School officials said the issue was not that a student fell asleep in class. Instead, they said, Neace refused to abide by a school district policy that says, "Grading is not to be used for discipline purposes."
Just damn.
If you want on the list, FReepmail me. This IS a high-volume PING list...
The kid actually got a good grade on an assignment but then had the grade cut as punishment for some other behavior?
Doesn't sound kosher to me.
That school board is nuts...................
He deserves it. He was power hungry and using a students grade to punish the student. The article said he halfed the students perfect score, that means the student did the work and did a good job on it. The teacher was just PO'ed he fell alseep.
No wonder outsourcing is a serious problem. Sports is more important than science.
If the teacher thinks the student is behaving in an inappropriate manner, then it is the teachers job to correct it.
In any case, simple question: Did the kid do the assignment? And if the kid could sleep through class and still do the assignment well, is the teacher really challenging the student to learn?
I don't know. According to the article, the syllabus stated that a grade could be cut for wasting time in class. The students had to (or should have) known this. Also appears that he had had this policy for at least 10 years.
I don't know about that - the kid was made aware of the rules:
His course syllabus warns that wasting class time can "earn a zero for a student on assignments or labs.
Me either, especially because there's plenty of ways to deal with it without basically admitting that you're using grades as a disciplinary measure. For crying out loud, just make class participation part of the grade, and give an F on that portion to the kid who falls asleep.
That was my thought too. It states the kid got a perfect score on the assignment, but his grade was reduced for falling asleep.
Having fallen asleep in my share of HS classes, LOL, and still maintaining a high GPA, I tend to side with the kid.
The teacher states that his policy is to reduce grades of those that fall asleep in class (you'd have to look to see if he followed that consistently), but the school board says that it has a policy that does not allow a teacher to punish a student by lowering his grade, for such behavior.
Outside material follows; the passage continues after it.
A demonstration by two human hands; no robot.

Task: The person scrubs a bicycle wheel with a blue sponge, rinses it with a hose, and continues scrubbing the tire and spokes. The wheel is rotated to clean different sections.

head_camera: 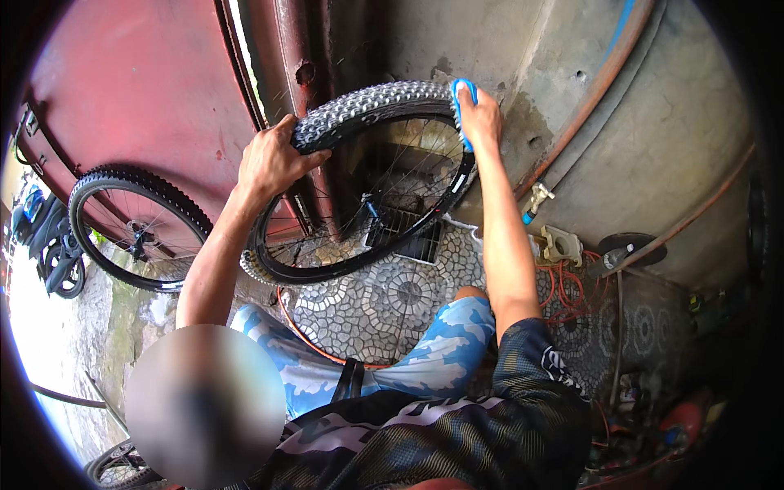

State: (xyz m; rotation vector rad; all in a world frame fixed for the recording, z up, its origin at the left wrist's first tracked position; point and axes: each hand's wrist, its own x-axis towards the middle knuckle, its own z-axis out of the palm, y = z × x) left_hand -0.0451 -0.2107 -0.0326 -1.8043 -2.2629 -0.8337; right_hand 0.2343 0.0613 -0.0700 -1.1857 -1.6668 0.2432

So the question is: Which policy should stand? The teacher's or the school boards.
This particular under achiever had a perfect score on the assignment in question...
>>So the question is: Which policy should stand? The teacher's or the school boards.
In this case, the school board's policy should stand. Now, which should stand afterwards, is certainly up for debate.
I'm for results over process on this one.
There is also a school board policy in place that the teacher didn't follow.
On the surface, teacher's actions of lowering the grade on one homework assignment might seem like a reasonable punishment, particularly since he made it clear at the beginning. However, the school has a stated policy of not using grades for punishment and he should abide by that and adjust his own. Why didn't he just give the student detention, or send a note home? Sounds like he thought he was above the rules.
Using grades for punishment really doesn't make sense when you think about it. That's what detention, in-house suspension, revokation of athletic priviliges, etc. are for.
BTW I've seen firsthand, on more than one occasion, college teachers leave a sleeping student alone and asking the class to leave quietly at the end. Students were left to wake up in next class!
For crying out loud, just make class participation part of the grade, and give an F on that portion to the kid who falls asleep.Exactly. This teacher is being pig-headed and stubborn on what should be a very minor issue. The fact that he now has a lawyer makes me dislike him even more.